[Stored items from a collection]
——
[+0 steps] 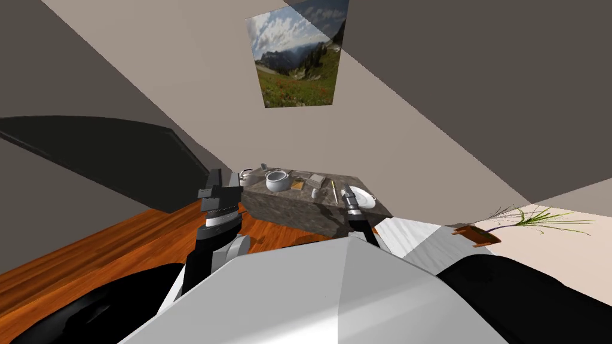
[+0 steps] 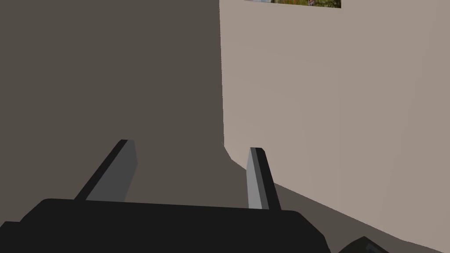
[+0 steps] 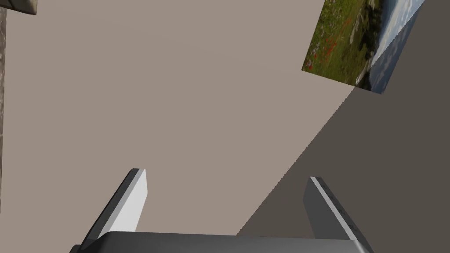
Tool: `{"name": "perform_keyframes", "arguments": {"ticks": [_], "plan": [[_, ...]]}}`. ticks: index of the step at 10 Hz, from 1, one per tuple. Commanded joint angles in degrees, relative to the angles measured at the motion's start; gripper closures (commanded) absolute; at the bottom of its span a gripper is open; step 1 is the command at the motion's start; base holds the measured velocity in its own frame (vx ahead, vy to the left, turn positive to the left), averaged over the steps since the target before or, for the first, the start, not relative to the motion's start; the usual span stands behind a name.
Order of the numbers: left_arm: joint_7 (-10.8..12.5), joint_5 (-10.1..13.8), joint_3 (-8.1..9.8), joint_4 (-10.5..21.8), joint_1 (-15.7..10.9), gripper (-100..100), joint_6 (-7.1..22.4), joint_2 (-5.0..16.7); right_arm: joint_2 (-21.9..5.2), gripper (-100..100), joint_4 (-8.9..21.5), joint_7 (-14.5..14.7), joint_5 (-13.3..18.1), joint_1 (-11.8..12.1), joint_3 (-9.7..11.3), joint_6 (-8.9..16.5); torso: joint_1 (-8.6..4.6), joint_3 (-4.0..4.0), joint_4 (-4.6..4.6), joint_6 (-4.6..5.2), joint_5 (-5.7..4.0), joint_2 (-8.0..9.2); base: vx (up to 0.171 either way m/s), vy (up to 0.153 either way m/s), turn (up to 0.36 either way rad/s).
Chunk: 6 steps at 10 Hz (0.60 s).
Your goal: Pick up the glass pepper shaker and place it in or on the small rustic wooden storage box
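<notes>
The pepper shaker [image 1: 314,193] is a small pale bottle standing near the front edge of a mottled stone-look table [image 1: 287,209]. Just behind it lies a small grey-tan box [image 1: 315,178]. My right gripper [image 1: 346,193] hangs over the table's right part, a short way to the right of the shaker and apart from it. Its fingers [image 3: 132,202] stand open with nothing between them. My left gripper [image 1: 214,178] is raised at the table's left end, and its fingers [image 2: 257,180] are open and empty too.
Also on the table are a white pot [image 1: 276,180], a flat brown piece [image 1: 297,186], a thin yellow stick [image 1: 333,186] and a white plate [image 1: 364,197]. A potted grass plant [image 1: 478,234] lies on the floor to the right. The floor on the left is orange wood.
</notes>
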Motion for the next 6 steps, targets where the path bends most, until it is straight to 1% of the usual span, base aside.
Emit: {"name": "perform_keyframes", "arguments": {"ticks": [1,2,4,6], "plan": [[0.0,0.0,0.0,0.0,0.0,0,0.0,0.0,-0.27,-100,1.04,1.28,1.8,0.31,-0.56,0.22,0.0,0.0,0.0,0.0,0.0,0.0,-0.102,0.221,-0.16],[0.0,0.0,0.0,0.0,0.0,0,0.0,0.0,-0.28,-100,1.91,2.08,2.91,0.35,-0.84,0.25,-0.1,0.04,0.02,-0.01,-0.02,0.08,-0.072,0.207,-0.15],[0.0,0.0,0.01,0.0,0.0,0,0.0,0.01,-0.26,-100,3.7,3.77,5.17,0.41,-1.48,0.41,-0.25,-0.07,-0.02,-0.01,-0.05,-0.13,-0.043,0.179,-0.164],[0.0,0.0,0.0,0.0,0.0,0,0.0,0.0,-0.27,-100,5.57,5.59,7.45,0.39,-2.25,0.74,-0.18,-0.05,-0.02,-0.02,-0.04,-0.08,-0.069,0.215,-0.125]]}}
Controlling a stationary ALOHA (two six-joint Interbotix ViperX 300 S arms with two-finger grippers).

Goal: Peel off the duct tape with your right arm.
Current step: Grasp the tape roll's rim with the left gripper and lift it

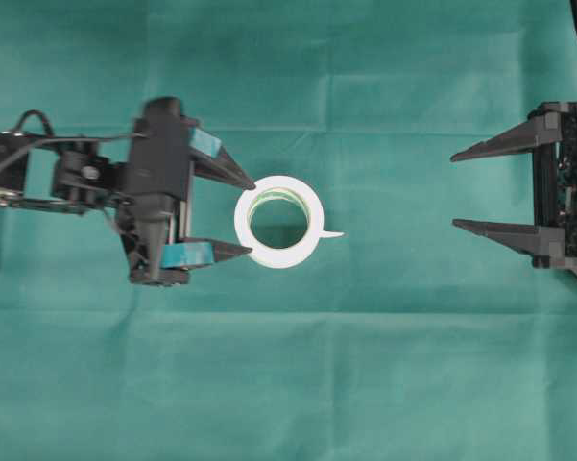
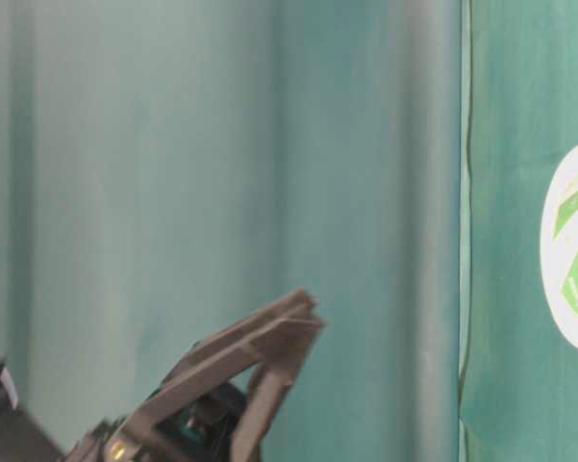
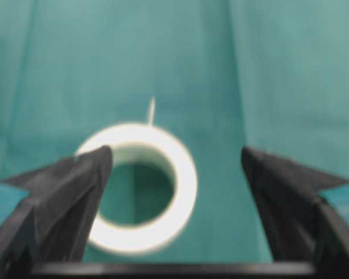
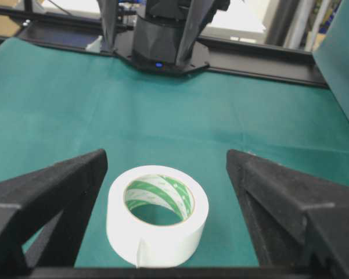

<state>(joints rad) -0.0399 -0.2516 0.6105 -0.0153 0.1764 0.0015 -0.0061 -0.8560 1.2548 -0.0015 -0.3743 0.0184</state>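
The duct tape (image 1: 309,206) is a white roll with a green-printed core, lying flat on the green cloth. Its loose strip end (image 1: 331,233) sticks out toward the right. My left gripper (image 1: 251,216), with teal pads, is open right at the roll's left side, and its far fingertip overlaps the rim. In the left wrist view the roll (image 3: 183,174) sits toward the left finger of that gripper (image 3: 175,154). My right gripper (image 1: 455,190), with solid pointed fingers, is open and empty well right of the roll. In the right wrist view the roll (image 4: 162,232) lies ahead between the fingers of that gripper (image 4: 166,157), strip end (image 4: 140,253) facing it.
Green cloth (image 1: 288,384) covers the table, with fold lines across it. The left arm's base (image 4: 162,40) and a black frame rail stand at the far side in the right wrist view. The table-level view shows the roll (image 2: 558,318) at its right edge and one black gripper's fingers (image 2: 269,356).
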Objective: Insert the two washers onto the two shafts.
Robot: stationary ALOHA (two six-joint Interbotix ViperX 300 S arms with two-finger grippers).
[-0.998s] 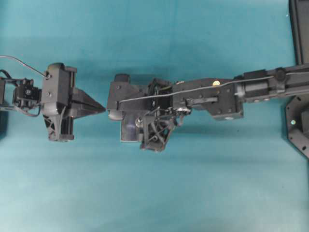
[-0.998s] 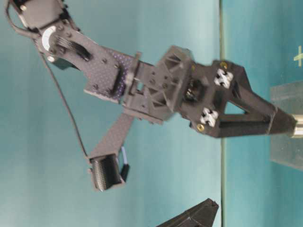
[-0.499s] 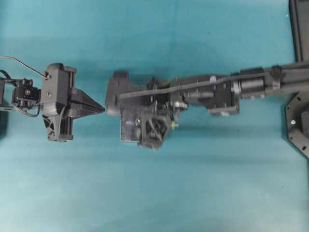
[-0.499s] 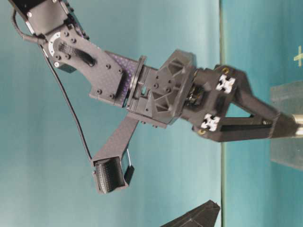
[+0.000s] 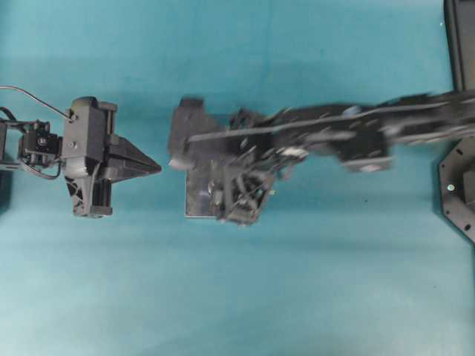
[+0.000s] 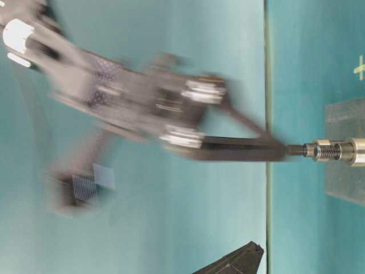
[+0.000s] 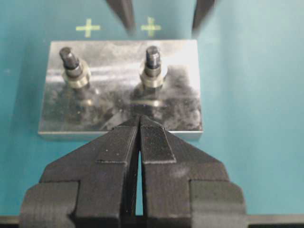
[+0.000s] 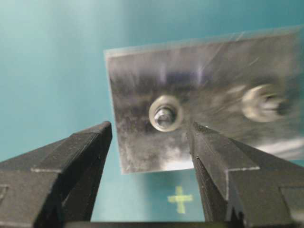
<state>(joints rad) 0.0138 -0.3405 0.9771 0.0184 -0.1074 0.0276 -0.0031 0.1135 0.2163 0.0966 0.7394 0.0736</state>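
The washer (image 8: 165, 113) sits ringed around the shaft (image 8: 164, 115) on the metal plate (image 8: 142, 142). The right gripper (image 8: 149, 142), clamped over that shaft a second ago, has lifted clear with jaws spread and empty. The left gripper (image 7: 139, 128) rests closed nearby. Insertion appears complete.

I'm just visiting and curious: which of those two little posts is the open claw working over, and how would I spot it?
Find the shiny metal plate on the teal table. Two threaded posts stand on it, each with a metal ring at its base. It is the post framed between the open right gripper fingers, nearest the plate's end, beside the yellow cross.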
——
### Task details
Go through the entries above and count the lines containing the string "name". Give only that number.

### Solved problem
2